What the exercise asks: Retype the data below exactly; skip every image.

Collected data:
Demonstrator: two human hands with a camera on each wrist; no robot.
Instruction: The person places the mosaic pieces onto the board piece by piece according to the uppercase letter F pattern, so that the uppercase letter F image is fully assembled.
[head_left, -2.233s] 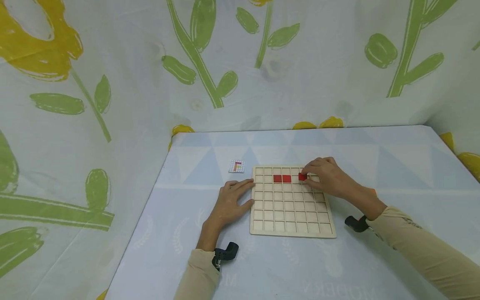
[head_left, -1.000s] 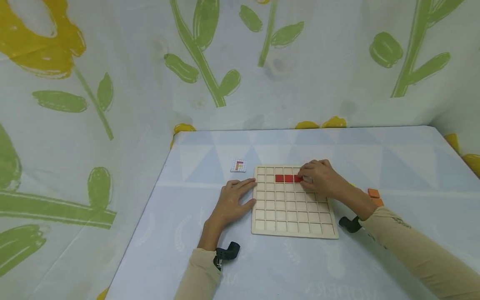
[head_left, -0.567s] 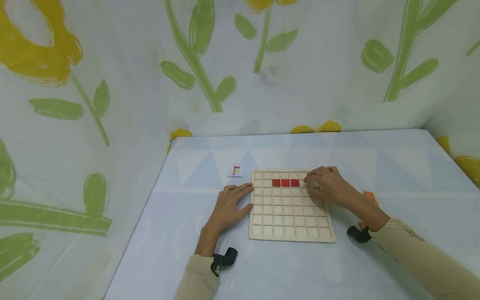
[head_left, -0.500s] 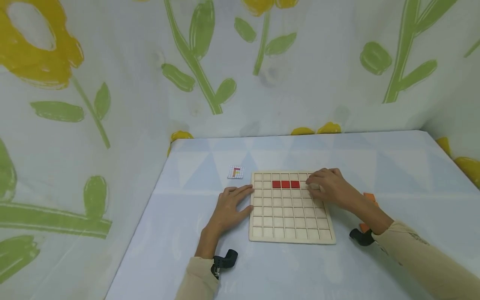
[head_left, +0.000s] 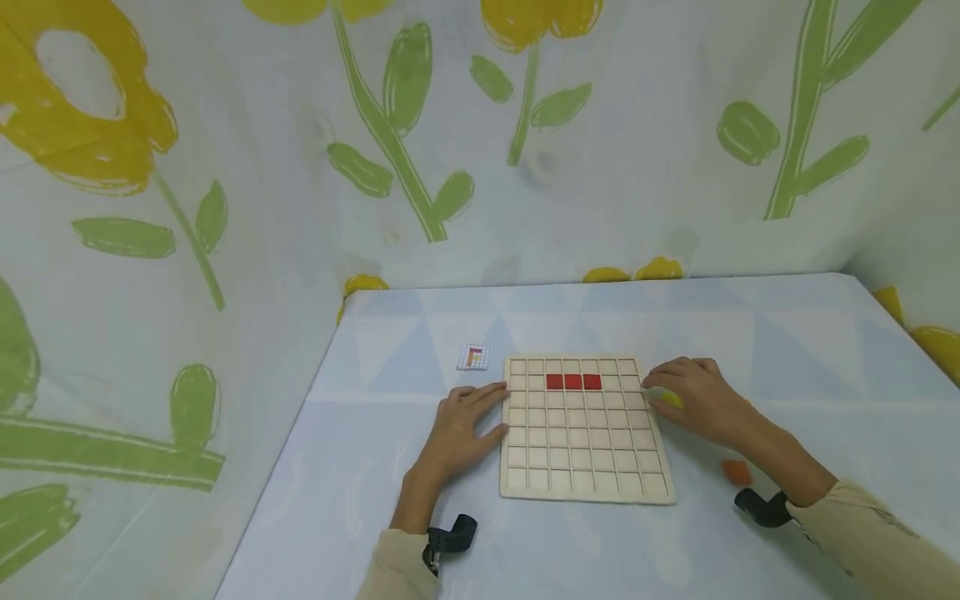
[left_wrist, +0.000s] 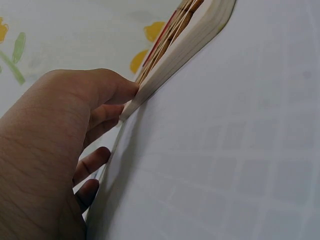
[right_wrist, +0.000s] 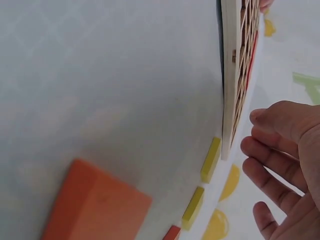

Result below:
Demonstrator: two human hands with a camera on each wrist; no robot.
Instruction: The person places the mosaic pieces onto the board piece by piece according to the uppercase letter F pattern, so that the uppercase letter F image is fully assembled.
[head_left, -2.233s] 
[head_left, -1.000s] 
[head_left, -0.567s] 
[head_left, -0.500s] 
[head_left, +0.000s] 
[left_wrist, +0.000s] 
[right_wrist, +0.000s] 

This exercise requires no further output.